— GIVEN MATERIAL —
━━━━

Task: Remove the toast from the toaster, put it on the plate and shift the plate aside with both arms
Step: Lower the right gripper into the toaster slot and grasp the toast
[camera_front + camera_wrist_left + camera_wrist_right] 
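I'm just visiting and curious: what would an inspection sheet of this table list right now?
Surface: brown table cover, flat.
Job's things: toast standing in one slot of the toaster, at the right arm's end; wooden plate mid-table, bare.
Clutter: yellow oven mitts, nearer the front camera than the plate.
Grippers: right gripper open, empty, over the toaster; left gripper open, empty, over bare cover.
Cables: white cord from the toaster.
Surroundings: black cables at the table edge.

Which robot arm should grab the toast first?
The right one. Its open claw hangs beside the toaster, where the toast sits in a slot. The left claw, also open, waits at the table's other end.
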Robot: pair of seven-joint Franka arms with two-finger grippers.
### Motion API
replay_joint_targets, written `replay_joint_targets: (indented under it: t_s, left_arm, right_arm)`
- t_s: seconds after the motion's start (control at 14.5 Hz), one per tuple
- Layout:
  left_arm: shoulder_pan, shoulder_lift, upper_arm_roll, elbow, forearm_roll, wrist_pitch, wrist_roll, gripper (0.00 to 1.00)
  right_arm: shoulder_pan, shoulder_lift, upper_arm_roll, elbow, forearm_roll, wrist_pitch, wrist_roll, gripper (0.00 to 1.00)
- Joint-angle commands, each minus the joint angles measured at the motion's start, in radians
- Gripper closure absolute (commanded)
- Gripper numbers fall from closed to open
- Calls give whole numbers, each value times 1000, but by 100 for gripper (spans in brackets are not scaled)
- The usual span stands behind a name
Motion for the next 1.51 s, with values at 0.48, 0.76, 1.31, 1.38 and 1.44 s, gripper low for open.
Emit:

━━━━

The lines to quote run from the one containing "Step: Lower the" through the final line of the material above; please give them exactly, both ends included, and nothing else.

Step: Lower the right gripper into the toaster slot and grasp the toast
[camera_front + camera_wrist_left + camera_wrist_right] 
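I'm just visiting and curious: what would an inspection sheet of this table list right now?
Surface: brown table cover, flat.
Job's things: toast standing in one slot of the toaster, at the right arm's end; wooden plate mid-table, bare.
Clutter: yellow oven mitts, nearer the front camera than the plate.
Grippers: right gripper open, empty, over the toaster; left gripper open, empty, over bare cover.
Cables: white cord from the toaster.
Surroundings: black cables at the table edge.

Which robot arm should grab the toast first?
The right one. Its open claw hangs beside the toaster, where the toast sits in a slot. The left claw, also open, waits at the table's other end.
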Robot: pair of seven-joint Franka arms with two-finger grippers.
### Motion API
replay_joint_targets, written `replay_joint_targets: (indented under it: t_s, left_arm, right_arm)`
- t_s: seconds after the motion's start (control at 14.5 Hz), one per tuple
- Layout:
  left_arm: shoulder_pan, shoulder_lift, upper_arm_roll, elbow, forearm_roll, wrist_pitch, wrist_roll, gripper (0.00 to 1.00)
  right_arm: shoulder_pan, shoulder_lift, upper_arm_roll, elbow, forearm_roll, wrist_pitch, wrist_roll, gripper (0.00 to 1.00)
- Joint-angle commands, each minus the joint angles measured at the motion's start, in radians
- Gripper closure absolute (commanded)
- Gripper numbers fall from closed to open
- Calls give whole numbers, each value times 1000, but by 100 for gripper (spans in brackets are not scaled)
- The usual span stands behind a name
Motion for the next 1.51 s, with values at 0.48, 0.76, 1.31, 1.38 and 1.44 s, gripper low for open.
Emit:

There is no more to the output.